Attorney-General (Q) (Ex rel Duncan) v Andrews
[1979] HCA 24
At a glance
Source factsCourt
High Court of Australia
Decision date
1979-07-01
Before
Wilson JJ, Gibbs J
Source
Original judgment source is linked above.
Judgment (44 paragraphs)
The application for the appointment of new relators was opposed on the ground that the executors whom it was proposed to appoint as relators had no interest in the proceedings, except in relation to the costs of the proceedings in the Supreme Court. The land which had belonged to the original relator, and which was in the neighbourhood of the land of the second respondent, had been sold, and it was said that the appeal was really being prosecuted in the interests of the purchaser.
It has become established over a long period that the relator need not have any interest in the proceedings: Attorney-General v. Vivian [11] ; Attorney-General v. Logan [12] ; Attorney-General and Spalding Rural Council v. Garner [13] ; Attorney-General v. Crayford Urban District Council [38] . There is nothing surprising in this, since in a case in which the Attorney-General properly proceeds by relation, he could have proceeded ex officio without a relator if he had chosen to do so, and in the relator action he has the legal right to control the conduct of the proceedings. The relator is however answerable for the costs.
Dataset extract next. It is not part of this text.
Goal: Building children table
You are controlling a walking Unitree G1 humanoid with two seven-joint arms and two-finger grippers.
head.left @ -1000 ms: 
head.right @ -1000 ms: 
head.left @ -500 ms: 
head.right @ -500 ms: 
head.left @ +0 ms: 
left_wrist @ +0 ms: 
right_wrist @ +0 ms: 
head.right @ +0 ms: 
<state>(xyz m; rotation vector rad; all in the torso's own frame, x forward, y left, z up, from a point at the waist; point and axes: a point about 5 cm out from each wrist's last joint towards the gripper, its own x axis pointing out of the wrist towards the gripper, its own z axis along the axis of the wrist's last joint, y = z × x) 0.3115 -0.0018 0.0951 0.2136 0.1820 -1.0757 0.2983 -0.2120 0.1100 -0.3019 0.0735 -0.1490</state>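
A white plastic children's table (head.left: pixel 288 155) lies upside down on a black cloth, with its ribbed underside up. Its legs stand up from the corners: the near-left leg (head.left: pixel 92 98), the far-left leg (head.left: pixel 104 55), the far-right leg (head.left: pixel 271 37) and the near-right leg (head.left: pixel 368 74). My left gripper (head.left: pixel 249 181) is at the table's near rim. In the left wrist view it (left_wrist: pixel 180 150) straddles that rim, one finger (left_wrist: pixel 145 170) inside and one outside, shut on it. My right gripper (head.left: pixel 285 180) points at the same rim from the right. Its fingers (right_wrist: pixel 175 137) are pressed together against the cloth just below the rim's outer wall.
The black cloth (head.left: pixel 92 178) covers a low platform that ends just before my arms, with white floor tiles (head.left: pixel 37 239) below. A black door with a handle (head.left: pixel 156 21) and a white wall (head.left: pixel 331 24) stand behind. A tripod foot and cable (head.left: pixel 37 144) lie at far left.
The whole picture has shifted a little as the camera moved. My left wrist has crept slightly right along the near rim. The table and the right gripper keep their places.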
When a relator dies, the practice is for the proceedings to be stayed until a new relator is appointed, but no appointment will be made except with the consent or on the application of the Attorney-General: see Halsbury's Laws of England, 4th ed., vol. 5, par. 945, and de Smith: Judicial Review of Administrative Action, (3rd ed.), p. 401. In these circumstances it is apparent that there was no ground on which the Court could properly refuse the order for substitution.